Postpartum recovery starts during pregnancy. Exercise during pregnancy and after birth requires specific and intentional training to stay strong, safe, and heal well. Jamie Horn, a local Charlotte mom has created the 360 Method – a women’s prenatal and postpartum fitness company to guide women through the joys and challenges that come along the prenatal and postpartum fitness journey.
Q. Tell us about the 360 Method!
A. 360 Method is a fitness space for pregnant and postpartum people. We host a variety of classes in small groups (around 10 people maximum) with personalized instruction that is appropriate for each person in attendance. Every class is a mix between postpartum and prenatal participants and we adjust as needed for each person. Before joining a regularly scheduled 360 Method class, everyone has a one on one evaluation to test core strength, check for Diastasis Recti, go over body mechanics, learn breathing methods, talk through goals, and get to know the instructors.
Q. When should I start prenatal fitness modifications?
A. Depends on the person and the way the pregnancy is going! Our rule of thumb is first trimester, business as usual and then continue to base your activity levels off your energy levels. Fatigue tells you it’s time to modify. Always get approval from your doctor before starting a workout program and go somewhere that understands your current condition.
Your body is built for pregnancy; you don’t have to train for it. 360 method helps support you for aches and pains, prepare for postpartum, ensure your form is executed properly, and make adjustments to protect your core and pelvic floor.
Q. What kinds of things should I avoid in my workouts when I’m pregnant?

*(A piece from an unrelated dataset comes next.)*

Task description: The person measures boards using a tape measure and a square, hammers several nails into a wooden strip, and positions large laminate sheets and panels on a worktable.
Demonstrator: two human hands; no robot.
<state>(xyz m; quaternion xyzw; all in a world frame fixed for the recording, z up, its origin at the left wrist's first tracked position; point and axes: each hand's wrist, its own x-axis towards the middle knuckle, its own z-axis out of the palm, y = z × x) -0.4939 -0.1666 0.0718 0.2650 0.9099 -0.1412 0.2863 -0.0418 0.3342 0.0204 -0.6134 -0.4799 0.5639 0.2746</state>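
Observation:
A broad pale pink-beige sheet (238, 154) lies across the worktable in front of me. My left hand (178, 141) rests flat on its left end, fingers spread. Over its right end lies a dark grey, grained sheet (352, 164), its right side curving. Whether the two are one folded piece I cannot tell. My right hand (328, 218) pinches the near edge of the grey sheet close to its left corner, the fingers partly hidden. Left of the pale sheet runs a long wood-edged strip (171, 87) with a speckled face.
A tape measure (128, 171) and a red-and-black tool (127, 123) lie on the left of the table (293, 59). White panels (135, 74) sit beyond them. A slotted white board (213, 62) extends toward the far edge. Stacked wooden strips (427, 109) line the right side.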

A. At 360 Method we stay away from the terms “avoid” or “don’t do this” because they bring up fear and unnecessary anxiety. Instead ask yourself “What’s appropriate for me during this time” or “Are we doing what’s best for my pelvic health?” The main goal is to protect the core and pelvic floor.
Q. After I have my baby, what kinds of exercise should I do first?
A. Begin postpartum exercise with what you do daily (functional movements like easy squats or glute activation), walking, and the 360 breathing method which can be started immediately after birth.
Your body is really smart and can disconnect you from your birth trauma. The 360 breathing method helps you reconnect to your core and send signals to tell your body that it is safe and OK to function.
**Always consult your doctor before starting any new exercise regimens**
Q. When I start exercising after having a baby, what is one thing to keep in mind?
A. That your mind is going to feel more healed than you might actually be internally. There’s still a lot of work happening in your body post delivery that you need to be compassionate about.
For more information and to sign up for classes visit The 360 Method website.
Jamie Horn is originally from Niagara Falls, N.Y. and moved to Charlotte about 14 years ago. She has two daughters, Addison and Taylor, and is a former special education teacher of nine years. Jamie played Division I softball in college at Niagara University and has always had a passion for athletics and fitness which she turned into a part-time career as a personal trainer and group fitness instructor for almost 10 years.
Through her own pregnancy and postpartum experience, as well as working with moms as a personal trainer, she noticed there was a missing link in fitness for this specific time in a woman’s life/body. Training the pregnant & postpartum athlete became her focus. After receiving her Pregnancy and Postpartum Athleticism and Postpartum Corrective Exercise Specialist certifications, the 360 Method was born. Along with owning and operating the 360 Method, she works for Moxie, a women’s only studio in Pineville, as the director of trainer development and programming.